ASSIGNMENT
No picture belongs in the copy. Repeat each line below exactly.

—————

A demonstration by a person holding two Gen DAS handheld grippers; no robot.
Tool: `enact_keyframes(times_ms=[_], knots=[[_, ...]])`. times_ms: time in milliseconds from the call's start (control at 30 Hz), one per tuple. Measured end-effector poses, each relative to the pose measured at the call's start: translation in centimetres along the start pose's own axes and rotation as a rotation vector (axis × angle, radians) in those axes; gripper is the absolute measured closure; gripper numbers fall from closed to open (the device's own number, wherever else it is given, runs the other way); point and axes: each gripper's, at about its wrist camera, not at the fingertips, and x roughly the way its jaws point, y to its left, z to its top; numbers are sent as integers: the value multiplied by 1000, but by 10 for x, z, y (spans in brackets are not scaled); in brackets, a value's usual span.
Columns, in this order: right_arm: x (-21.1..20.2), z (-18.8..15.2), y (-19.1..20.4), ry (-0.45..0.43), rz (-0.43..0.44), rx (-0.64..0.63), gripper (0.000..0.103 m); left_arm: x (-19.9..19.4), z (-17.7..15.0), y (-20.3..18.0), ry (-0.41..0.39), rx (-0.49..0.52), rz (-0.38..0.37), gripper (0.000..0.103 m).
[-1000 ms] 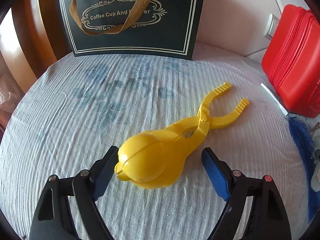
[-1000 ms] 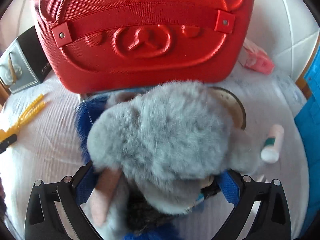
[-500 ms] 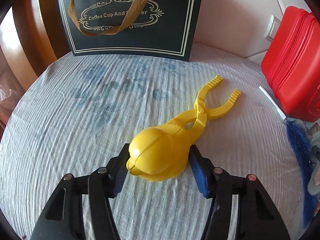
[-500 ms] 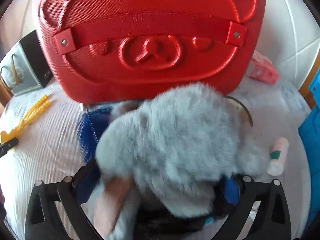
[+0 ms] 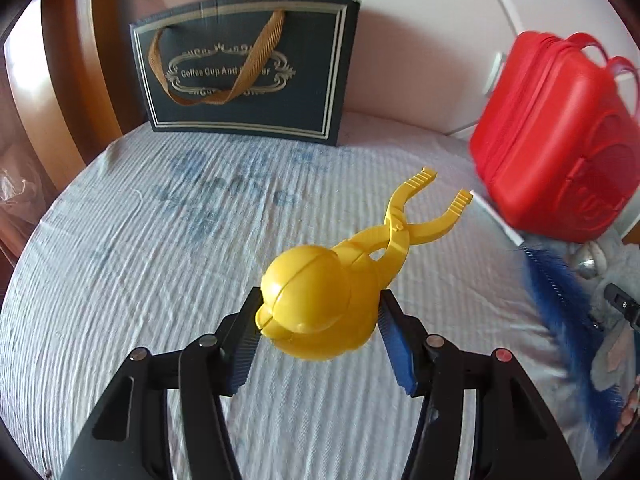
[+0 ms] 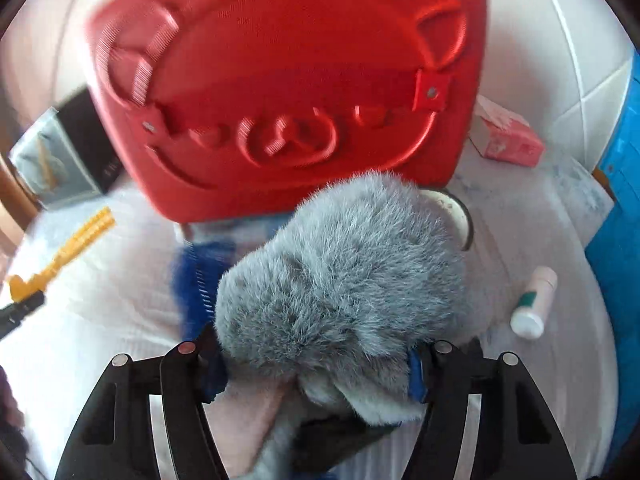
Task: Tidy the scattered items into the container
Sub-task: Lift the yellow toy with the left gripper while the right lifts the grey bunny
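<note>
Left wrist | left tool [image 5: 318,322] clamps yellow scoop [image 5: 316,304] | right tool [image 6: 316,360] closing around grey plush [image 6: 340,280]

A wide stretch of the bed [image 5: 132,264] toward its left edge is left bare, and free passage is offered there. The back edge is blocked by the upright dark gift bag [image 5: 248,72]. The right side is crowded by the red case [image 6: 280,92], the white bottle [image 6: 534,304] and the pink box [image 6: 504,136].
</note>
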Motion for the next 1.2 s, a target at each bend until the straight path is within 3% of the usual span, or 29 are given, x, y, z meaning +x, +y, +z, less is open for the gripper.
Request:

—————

WORKED SOLUTION
A demonstration by a person holding two Gen DAS handheld grippers; no robot.
Tool: `enact_keyframes(times_ms=[_], knots=[[_, ...]])`. times_ms: time in milliseconds from the call's start (control at 30 Hz), one per tuple. Measured end-effector poses, each relative to the pose measured at the call's start: translation in centimetres along the start pose's own axes and rotation as a rotation vector (axis × angle, radians) in those axes; gripper is the absolute measured closure; gripper numbers fall from closed to open (the device's own number, wherever else it is given, runs the other way); point and axes: each gripper's, at about its wrist camera, not at the fingertips, and x roughly the way its jaws point, y to its left, z to its top; numbers are sent as integers: the value multiplied by 1000, but by 10 for x, z, y (spans in brackets are not scaled); in brackets, a value's usual span.
Columns, in this order: right_arm: x (-21.1..20.2), z (-18.8..15.2), y (-19.1..20.4), ry (-0.45..0.43), rz (-0.43..0.44), rx (-0.64..0.63), gripper (0.000..0.103 m); left_arm: x (-19.9..19.4), z (-17.7..15.0), y (-20.3..18.0), ry (-0.41..0.39), rx (-0.49..0.52), rz (-0.38..0.37), gripper (0.000..0.103 m).
[-1000 ms] 
[-1000 ms] 
[-500 ms] 
[-500 ms] 
[+0 ms] 
[+0 ms] 
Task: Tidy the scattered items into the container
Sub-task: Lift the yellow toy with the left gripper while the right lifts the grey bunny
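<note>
Left wrist | left tool [image 5: 318,322] clamps yellow scoop [image 5: 316,304] | right tool [image 6: 316,360] closing around grey plush [image 6: 340,280]

A wide stretch of the bed [image 5: 132,264] toward its left edge is left bare, and free passage is offered there. The back edge is blocked by the upright dark gift bag [image 5: 248,72]. The right side is crowded by the red case [image 6: 280,92], the white bottle [image 6: 534,304] and the pink box [image 6: 504,136].
</note>
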Motion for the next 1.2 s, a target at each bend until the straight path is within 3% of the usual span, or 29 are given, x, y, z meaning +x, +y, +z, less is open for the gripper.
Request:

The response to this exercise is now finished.